Os pedidos do príncipe herdeiro marcam uma mudança na posição da Arábia Saudita, que em julho afirmou poder enfrentar os Huthis sozinha, apesar da escalada do conflito, limitando-se a pedidos de apoio político.
Cerca de 200 efetivos das forças norte-americanas já estão destacados na Arábia Saudita para prestar apoio não militar, referiu uma das fontes citada pelo Axios.
O comandante do Comando Central dos Estados Unidos (Centcom), Brad Cooper, viajou para a Arábia Saudita na quinta-feira para "reuniões de coordenação urgentes", noticiou também o portal, informação não confirmada pela embaixada saudita em Washington nem pela Casa Branca.
As chamadas de Salman para Trump ocorreram em simultâneo com avisos do Governo do Iémen reconhecido internacionalmente e apoiado por Riade sobre ameaças colocadas à navegação comercial no estreito de Bab el-Mandeb e no mar Vermelho.

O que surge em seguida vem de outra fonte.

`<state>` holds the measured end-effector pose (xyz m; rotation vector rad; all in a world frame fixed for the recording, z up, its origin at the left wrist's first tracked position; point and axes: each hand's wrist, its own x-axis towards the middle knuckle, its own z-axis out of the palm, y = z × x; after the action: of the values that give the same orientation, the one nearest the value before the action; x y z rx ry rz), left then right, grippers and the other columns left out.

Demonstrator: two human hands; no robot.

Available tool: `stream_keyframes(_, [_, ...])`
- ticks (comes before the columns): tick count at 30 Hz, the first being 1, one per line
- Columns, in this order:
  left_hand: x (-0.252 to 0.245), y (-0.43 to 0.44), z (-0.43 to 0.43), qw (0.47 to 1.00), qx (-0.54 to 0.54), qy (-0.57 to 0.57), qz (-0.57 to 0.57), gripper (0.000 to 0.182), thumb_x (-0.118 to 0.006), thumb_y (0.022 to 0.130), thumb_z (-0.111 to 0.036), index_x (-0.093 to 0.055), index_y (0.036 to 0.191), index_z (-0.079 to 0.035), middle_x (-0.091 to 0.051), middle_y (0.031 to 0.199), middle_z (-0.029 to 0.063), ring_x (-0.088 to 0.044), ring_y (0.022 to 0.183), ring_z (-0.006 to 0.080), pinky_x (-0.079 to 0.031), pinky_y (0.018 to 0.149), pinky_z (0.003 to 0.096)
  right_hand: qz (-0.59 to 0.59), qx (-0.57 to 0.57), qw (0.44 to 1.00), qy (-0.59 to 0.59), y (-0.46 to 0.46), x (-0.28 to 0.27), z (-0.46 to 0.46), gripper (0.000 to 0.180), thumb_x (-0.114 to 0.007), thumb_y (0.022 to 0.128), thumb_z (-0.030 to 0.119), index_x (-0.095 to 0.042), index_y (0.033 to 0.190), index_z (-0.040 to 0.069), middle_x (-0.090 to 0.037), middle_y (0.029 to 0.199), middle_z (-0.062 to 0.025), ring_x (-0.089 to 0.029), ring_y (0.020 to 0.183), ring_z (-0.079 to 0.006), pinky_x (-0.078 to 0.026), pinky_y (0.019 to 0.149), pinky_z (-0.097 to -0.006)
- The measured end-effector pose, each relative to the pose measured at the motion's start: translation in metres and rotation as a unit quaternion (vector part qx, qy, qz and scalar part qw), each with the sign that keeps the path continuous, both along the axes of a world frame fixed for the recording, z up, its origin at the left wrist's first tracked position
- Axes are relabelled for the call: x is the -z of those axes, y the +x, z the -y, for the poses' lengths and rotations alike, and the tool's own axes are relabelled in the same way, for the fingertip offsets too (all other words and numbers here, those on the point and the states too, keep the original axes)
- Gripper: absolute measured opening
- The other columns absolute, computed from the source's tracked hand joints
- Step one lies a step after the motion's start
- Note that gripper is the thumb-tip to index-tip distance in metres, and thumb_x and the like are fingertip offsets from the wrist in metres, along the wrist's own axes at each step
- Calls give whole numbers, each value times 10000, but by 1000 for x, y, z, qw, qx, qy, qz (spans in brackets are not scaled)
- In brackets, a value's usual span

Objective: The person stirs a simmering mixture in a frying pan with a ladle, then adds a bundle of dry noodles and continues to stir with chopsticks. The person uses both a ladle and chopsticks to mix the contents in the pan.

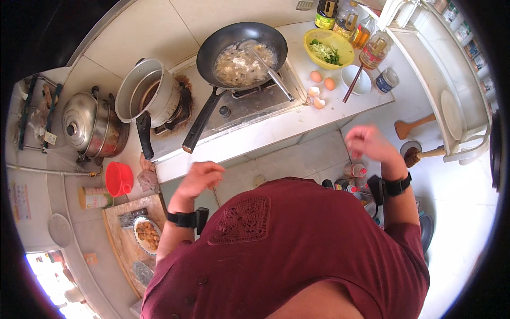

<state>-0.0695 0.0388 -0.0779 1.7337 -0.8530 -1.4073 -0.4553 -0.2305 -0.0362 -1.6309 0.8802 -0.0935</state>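
Observation:
My left hand hangs in front of the counter edge, below the black handle of the wok, fingers loosely curled and holding nothing visible. My right hand is raised beyond the counter's front right, slightly blurred, with nothing seen in it. On the gas stove, a black wok holds a pale soup with bits in it, and a metal ladle leans on its rim. To its right are two whole eggs, broken eggshells, a white bowl with brown chopsticks across it, and a yellow bowl of chopped greens.
An open pressure cooker and a lidded steel pot stand left. A red plastic container and a plate of food are nearer. Bottles and a glass jar stand right, beside a white rack.

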Motion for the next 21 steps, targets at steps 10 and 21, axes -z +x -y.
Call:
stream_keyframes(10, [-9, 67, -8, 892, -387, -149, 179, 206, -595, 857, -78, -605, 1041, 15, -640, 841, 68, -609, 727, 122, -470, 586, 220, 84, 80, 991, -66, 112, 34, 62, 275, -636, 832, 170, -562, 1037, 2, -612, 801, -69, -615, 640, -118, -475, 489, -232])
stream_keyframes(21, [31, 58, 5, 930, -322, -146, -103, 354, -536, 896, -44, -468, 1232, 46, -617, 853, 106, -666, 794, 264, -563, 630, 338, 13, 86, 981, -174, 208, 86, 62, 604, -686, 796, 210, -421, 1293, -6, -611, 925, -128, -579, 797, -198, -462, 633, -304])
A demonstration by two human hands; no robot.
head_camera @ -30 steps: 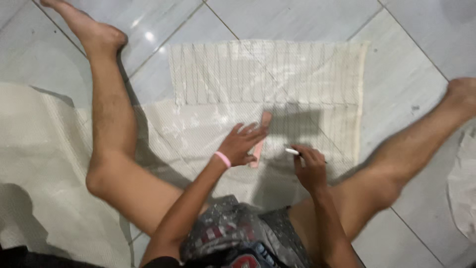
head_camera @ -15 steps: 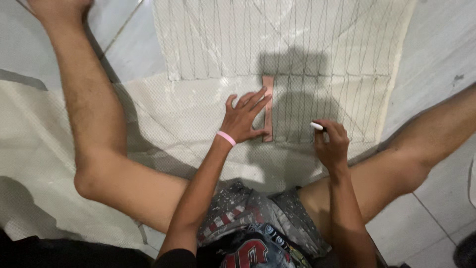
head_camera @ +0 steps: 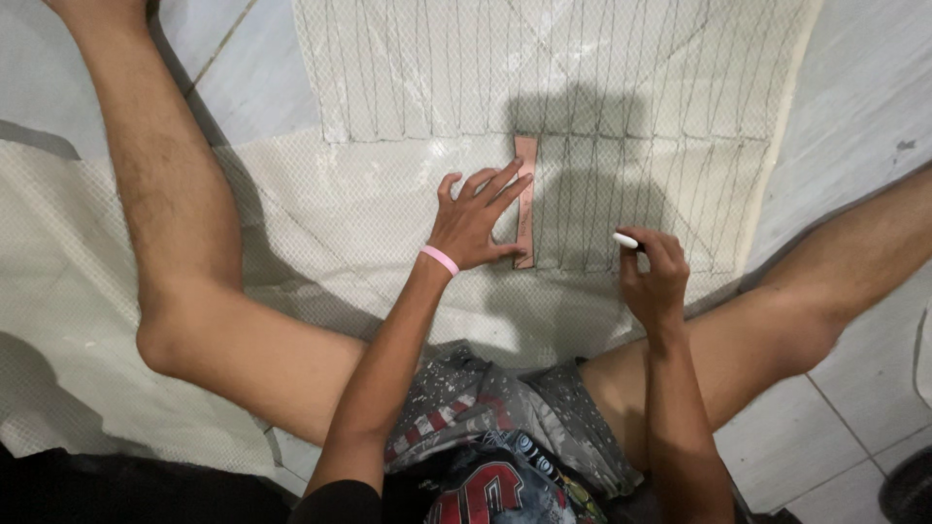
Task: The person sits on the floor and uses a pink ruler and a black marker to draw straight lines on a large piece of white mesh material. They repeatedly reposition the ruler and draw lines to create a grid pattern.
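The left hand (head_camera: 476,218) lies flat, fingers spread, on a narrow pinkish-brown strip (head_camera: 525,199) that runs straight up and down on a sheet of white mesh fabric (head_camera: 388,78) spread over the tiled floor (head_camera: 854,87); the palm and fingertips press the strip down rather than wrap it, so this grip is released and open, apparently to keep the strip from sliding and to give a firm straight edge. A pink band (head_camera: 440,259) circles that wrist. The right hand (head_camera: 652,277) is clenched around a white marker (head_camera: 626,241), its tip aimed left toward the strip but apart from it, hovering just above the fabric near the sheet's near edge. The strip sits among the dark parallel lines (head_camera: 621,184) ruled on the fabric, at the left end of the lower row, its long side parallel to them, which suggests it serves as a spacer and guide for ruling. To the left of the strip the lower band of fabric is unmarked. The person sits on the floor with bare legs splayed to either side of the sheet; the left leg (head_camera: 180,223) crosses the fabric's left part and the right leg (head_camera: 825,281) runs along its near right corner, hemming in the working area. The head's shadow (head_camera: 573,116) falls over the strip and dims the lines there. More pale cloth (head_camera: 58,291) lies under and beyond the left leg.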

Esta passagem ganhou importância acrescida desde o bloqueio imposto no há mais de seis meses pelo Irão no estreito de Ormuz, por onde passavam 20% dos hidrocarbonetos mundiais antes do início da guerra no Golfo.

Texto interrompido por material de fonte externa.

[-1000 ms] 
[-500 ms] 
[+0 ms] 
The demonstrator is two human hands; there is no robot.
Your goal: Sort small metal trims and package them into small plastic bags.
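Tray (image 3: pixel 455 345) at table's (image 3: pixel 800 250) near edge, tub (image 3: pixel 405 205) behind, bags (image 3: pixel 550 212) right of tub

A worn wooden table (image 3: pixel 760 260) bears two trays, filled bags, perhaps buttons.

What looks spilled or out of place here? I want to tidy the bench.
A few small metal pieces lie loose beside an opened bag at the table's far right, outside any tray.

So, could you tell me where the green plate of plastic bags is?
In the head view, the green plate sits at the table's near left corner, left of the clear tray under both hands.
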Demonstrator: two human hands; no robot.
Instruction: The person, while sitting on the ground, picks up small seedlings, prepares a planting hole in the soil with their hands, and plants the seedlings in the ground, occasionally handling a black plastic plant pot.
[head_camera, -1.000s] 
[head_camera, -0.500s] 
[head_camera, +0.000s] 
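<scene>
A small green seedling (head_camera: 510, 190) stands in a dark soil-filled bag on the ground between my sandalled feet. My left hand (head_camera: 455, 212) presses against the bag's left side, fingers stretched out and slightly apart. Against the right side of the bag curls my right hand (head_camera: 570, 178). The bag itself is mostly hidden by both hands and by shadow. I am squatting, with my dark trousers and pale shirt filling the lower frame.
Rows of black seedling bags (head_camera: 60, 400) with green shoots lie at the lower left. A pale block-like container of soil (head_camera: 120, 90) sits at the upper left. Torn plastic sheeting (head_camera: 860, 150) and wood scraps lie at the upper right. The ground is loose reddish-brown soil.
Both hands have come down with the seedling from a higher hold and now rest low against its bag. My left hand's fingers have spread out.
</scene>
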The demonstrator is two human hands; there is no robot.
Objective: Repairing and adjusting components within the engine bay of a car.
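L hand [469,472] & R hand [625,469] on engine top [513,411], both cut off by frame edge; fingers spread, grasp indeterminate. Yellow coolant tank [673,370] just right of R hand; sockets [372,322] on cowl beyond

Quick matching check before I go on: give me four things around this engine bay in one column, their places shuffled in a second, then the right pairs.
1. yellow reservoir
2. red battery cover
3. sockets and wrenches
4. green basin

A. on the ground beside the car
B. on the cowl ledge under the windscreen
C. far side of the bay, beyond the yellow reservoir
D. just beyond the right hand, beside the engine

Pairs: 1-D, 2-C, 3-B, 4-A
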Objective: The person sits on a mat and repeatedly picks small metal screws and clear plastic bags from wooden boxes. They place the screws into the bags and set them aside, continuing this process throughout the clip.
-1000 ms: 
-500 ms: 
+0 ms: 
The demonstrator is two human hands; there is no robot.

Os Huthis afirmaram na quinta-feira que as operações militares no Iémen não procuram atingir a navegação comercial no mar Vermelho, exceto para os navios sauditas, que estão sujeitos a um bloqueio dos rebeldes desde julho.
Após anos de relativa calma, a guerra voltou há dois meses ao Iémen, arrastado para o conflito regional desencadeado pela ofensiva israelo-americana contra o Irão.
Para repelir a nova ofensiva dos rebeldes iemenitas, a Arábia Saudita realizou dezenas de ataques aéreos desde quarta-feira.
Os confrontos no Iémen desde a semana passada fizeram centenas de mortos de ambos os lados, sobretudo combatentes, e já deslocaram dezenas de milhares de pessoas, segundo a Organização Internacional para as Migrações.
Atualmente, os Huthis reivindicaram ter expulsado as forças apoiadas pela Arábia Saudita de seis distritos ocidentais e uma fonte governamental admitiu que os rebeldes já controlam a costa iemenita no mar Vermelho.
"Tudo o que estava sob o nosso controlo na costa ocidental caiu", declarou uma fonte oficial iemenita à agência de notícias France-Presse (AFP), sob a condição de não ser identificada.
Os Huthis também lançaram ataques contra a Arábia Saudita, disparando mísseis balísticos e drones contra cidades no sul do país vizinho na quarta-feira.